Ruchit Jain of Angel One said Nifty50 has seen some consolidation and is trading around the ‘20 EMA’ on the hourly charts, which would offer immediate support on Tuesday.
“The 17,800 level would be the intraday support, below which we can see some profit booking towards the 17,700 mark. The 17,950 would be the level to watch out for on the higher side, which is where we saw resistance in the last two days. One should trade with proper risk management and look for stock-specific opportunities for better trade setups,” Jain said.
For the day, Nifty closed at 17,855, up 1.90 points or 0.01 per cent.
Mazhar Mohammad of Chartviewindia.in said if Nifty50 slips below the 17,800 level, it would come under pressure with initial targets placed in the bullish gap zone of 17,646-610.
“Nifty50 needs to sustain above the gap zone to retain a positive bias, as a breach of the 17,600 level on a closing basis can be considered as an initial sign of weakness. Strength will be seen if the index closes above the 17,950 level. Traders are advised to remain neutral on the long side, whereas intraday traders with high risk appetite shall consider shorting below 17,800 and look for a modest target of 17,670,” he said.

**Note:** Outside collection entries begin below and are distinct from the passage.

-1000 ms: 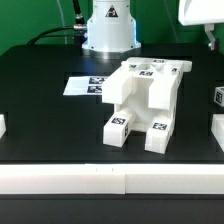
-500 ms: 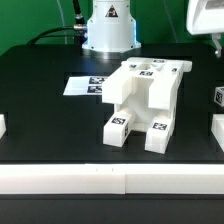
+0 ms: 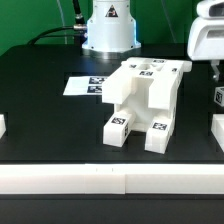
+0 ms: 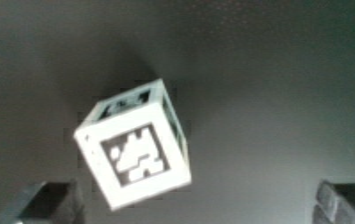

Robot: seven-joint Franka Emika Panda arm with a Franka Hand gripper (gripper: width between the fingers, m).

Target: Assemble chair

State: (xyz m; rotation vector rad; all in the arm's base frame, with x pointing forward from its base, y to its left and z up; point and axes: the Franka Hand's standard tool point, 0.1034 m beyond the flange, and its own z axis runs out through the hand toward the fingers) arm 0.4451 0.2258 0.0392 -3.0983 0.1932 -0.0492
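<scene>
**Inspector:** Chair, location?

**Assessor:** Partly built chair (image 3: pixel 146 98) sits mid-surface (image 3: pixel 40 115), near the marker board (image 3: pixel 88 85).

**Inspector:** End effector?

**Assessor:** End effector (image 4: pixel 197 204) is released, jaws wide, grasping nothing. It hangs above a loose tagged block (image 4: pixel 135 148) at the exterior view's right edge, apart from the chair.

Blurred tagged white block (image 4: pixel 135 148), perhaps a chair leg, beneath the spread pincer (image 4: pixel 197 203).

Robotics lab: robot base (image 3: pixel 108 30) by black table (image 3: pixel 40 110), marker board (image 3: pixel 84 86), tagged chair parts (image 3: pixel 145 95).
</scene>
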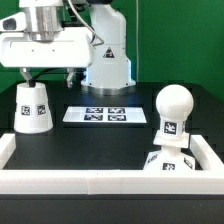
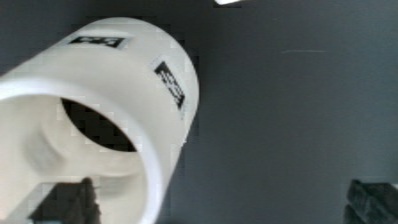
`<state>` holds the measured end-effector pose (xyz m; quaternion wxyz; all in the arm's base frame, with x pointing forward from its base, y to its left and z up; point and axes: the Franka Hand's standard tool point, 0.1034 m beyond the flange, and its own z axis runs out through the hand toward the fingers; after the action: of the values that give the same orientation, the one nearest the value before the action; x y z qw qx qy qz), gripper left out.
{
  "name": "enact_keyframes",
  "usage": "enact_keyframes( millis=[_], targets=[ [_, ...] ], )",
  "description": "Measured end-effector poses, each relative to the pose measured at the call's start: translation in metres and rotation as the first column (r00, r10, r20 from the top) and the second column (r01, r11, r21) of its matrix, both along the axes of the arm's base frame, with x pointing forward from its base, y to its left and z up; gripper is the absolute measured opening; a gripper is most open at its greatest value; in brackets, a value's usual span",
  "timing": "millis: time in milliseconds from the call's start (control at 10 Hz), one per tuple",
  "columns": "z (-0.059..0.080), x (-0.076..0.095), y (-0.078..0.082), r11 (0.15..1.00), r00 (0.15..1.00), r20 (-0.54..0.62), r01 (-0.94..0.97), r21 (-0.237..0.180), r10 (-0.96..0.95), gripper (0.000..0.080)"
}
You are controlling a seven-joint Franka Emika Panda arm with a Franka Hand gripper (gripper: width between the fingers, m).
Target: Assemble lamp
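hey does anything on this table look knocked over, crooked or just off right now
Nothing looks damaged or spilled. The shade stands upright under the gripper, and the marker board lies flat and square. The only oddity is that the bulb stands pushed into the corner against the white border, with the base crowded right beside it.

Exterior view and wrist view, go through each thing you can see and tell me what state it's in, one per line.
Shade: upright on the table, narrow end up, under the tool.
Bulb: standing on the base, apart from the shade.
Base: against the rail corner, carrying the bulb.
Marker board: flat on the table, nothing on it.
Tool: above the shade, fingers either side, grip cannot be told.
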<state>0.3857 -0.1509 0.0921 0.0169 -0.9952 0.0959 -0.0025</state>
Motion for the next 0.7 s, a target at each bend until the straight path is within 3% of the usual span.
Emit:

Independent analyst Manish Shah said Nifty50 took support at the previous swing high. He said the narrow range suggests that there is a mere pause in trend.
“A steep rising trendline from July low seems to be on a rising trajectory. A cluster of support from rising trendline, gap area and the T-line is around the 17,650-17,610 zone. As long as this support holds the direction in Nifty remains up. Alternatively, a break above the 17,940 level will lead to an upmove towards the 18,150-18,200 zone,” Shah said.